Since 2005, it has been mandatory for laboratories to provide both serum
creatinine and equation-based GFR estimates for any creatinine prescription in
order to improve CKD diagnosis. Policies regarding evaluation of care including
CKD are currently in progress.
·
In Italy, in March 2007, a report by the Istituto Nazionale di Statistica did not list CKD
among chronic diseases. On September 26th 2007, after a special convention held
in Rome, the Ministry of Health agreed that a public health policy should be
developed to counter this disease. A proposal for a survey on the prevalence of
CKD at community level has been submitted by the Italian Society of Nephrology
to the Ministry of Health and it is possible that this survey will be included
in the framework of an ongoing cardiovascular prevention project of the
Istituto Superiore di Sanità. As for ESRD, reporting on quality of treatment is
still not compulsory.
·
The
UK Renal Registry monitors the quantity and quality of RRT care using electronic
methods of data transfer from hospital based clinical renal IT systems. The NHS
Healthcare Commission monitors quality improvement in England & Wales through the UK registry, while NHS Quality Improvement Scotland (QIS) does this
in Scotland.

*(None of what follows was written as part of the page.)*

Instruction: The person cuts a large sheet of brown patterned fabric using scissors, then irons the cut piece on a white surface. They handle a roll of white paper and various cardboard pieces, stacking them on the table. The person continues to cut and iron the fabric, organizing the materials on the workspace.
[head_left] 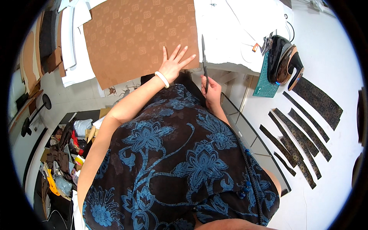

The UK Renal Association has developed detailed guidelines and
standards for audit measures in Renal Services. The NHS in England and also in Wales has published a national service framework for renal services. Although
CKD has hitherto been an under-diagnosed condition, recent changes in the
measurements of the kidney function and the introduction of CKD into the
Quality and Outcomes Framework (QOF), which rewards GPs, have now made the UK a world leader in this field. Under QOF, GPs are now paid partly on the basis of how
well they manage patients with CKD. This helps ensuring that once people are
diagnosed with CKD, they get high quality advice and support in modifying the
lifestyle factors which exacerbate the effects of their diseases. Early figures
indicate that in the year up to to March 2007,the first in which this system
was in operation, roughly 1.5 million people were diagnosed with CKD, creating
an opportunity to provide potentially life-saving advice and treatment. CKD
receives 27 points in QOF, with a further 9 for diabetes directly related to
kidney disease. This significantly supports the implementation of the Renal
National Service Framework (NSF) quality requirements which aim to minimise the
imoact of kidney disease in its early stages.
·
The
Ministry of Health in Norway has started a process to create a national action
plan for CKD, including secondary prevention, dialysis and kidney transplant.
·
The
Austrian Ministry of Health commissioned an institute (OEBIG) to issue an
Austrian Health Plan (OESG).Regulations concerning the provision of ESRD
treatment throughout Austria have been indicated in this Health Plan. The Plan
also stated, that the Austrian Dialysis- and Transplantation Registry (OEDTR)
shall take care of quality assurance in ESRD treatment. The Health Plan found
its way to regional health legislation and planning in all nine Austrian
counties via an agreement between the federal government and the counties, the
so called "§15a-Vereinbarung".
·
In
the Czech Republic, RRT is freely available for all
citizens. The average waiting time for transplantation is about 2 years.
Accessibility of dialysis therapy is possible in 92 dialysis centres; in 2006,
there were 464 pmp under dialysis treatment. The registry of patients (i.e. The
Statistical Yearbook of Dialysis Treatments) is organized by the Czech Society
of Nephrology in cooperation with the Dialysis Centres.
·
There
are no public health policies on CKD or RRT in Estonia and Sweden. We lack
information on all other countries.
·
NephroQUEST
(Jager and
Zoccali, 2007)
is an initiative promoted by the ERA-EDTA registry and co-funded by the
European Commission whose aim is to give assistance in the collection of
clinical performance indicators in RRT comparable at international level.